问题
I need to research something about what are the most cost efficient movie genres. My problem is that the genres are provided all within one string:
This gives me about 300 different unique categories. How can I split these into about 12 original dummy genre columns so I can analyse each main genre?
回答1:
Thanks to Yong Wang who suggested the get_dummies function within pandas. We can shorten the code significantly:
df = pd.DataFrame({
'movie_id': range(5),
'gernes': [
'Action|Adventure|Fantasy|Sci-Fi',
'Action|Adventure|Fantasy',
'Action|Adventure|Thriller',
'Action|Thriller',
'Action|Adventure|Sci-Fi'
]
})
dummies = df['gernes'].str.get_dummies(sep='|')
final = pd.concat([df, dummies], axis=1)
Result:
movie_id gernes Action Adventure Fantasy Sci-Fi Thriller
0 0 Action|Adventure|Fantasy|Sci-Fi 1 1 1 1 0
1 1 Action|Adventure|Fantasy 1 1 1 0 0
2 2 Action|Adventure|Thriller 1 1 0 0 1
3 3 Action|Thriller 1 0 0 0 1
4 4 Action|Adventure|Sci-Fi 1 1 0 1 0
Original answer
One solution combining pandas and data preparation techniques from Machine Learning. Assuming you are on pandas v0.25 or later.
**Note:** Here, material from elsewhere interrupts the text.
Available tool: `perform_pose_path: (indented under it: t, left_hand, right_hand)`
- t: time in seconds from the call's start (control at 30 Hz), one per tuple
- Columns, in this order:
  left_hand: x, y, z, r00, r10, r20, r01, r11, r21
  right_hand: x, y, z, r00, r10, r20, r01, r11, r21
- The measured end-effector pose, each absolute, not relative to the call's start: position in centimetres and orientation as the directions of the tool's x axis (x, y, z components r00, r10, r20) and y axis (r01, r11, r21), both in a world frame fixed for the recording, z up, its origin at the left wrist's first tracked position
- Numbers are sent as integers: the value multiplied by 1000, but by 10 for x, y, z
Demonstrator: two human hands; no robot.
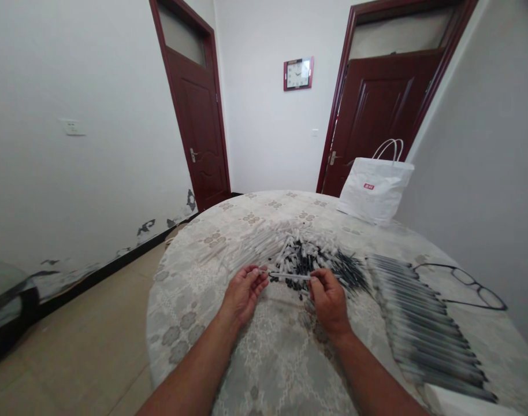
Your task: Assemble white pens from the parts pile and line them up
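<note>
Between my two hands, above the near side of a heap of pen parts, lies a slim whitish pen (290,277), held nearly level. My left hand (246,292) pinches its left end. Closed round the other end are the fingers of my right hand (330,300). Just beyond, the heap holds clear pen barrels (257,242), small black and white parts (305,254) and long dark sticks (354,270). The pen's tips are partly covered by my fingers, and its finer details are too small to make out.
Pens lie side by side in a long row (432,329) at the right. Eyeglasses (476,286) rest beside them. A white bag (376,188) stands at the table's back right. A patterned cloth covers the round table (264,358). A white object (463,401) shows at the bottom right.
</note>
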State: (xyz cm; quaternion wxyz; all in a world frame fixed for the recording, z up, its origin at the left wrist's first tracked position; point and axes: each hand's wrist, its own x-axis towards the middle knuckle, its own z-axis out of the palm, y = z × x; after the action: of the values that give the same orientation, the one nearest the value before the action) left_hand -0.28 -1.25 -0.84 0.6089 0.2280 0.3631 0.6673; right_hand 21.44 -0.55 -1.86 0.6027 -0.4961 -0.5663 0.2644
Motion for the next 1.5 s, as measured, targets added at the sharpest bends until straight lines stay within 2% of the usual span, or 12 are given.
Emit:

First, let's create a dataframe from your screenshot:
df = pd.DataFrame({
'movie_id': range(5),
'gernes': [
'Action|Adventure|Fantasy|Sci-Fi',
'Action|Adventure|Fantasy',
'Action|Adventure|Thriller',
'Action|Thriller',
'Action|Adventure|Sci-Fi'
]
})
movie_id gernes
0 0 Action|Adventure|Fantasy|Sci-Fi
1 1 Action|Adventure|Fantasy
2 2 Action|Adventure|Thriller
3 3 Action|Thriller
4 4 Action|Adventure|Sci-Fi
A movie can belong to multiple gernes. What we want is to seperate those gernes through a process called one-hot encoding. We define the categories (Action, Adventure, Thriller, etc.) and mark each movie as belonging to each category or not:
from sklearn.preprocessing import OneHotEncoder
s = df['gernes'].str.split('|').explode()
encoder = OneHotEncoder()
encoded = encoder.fit_transform(s.values[:, None])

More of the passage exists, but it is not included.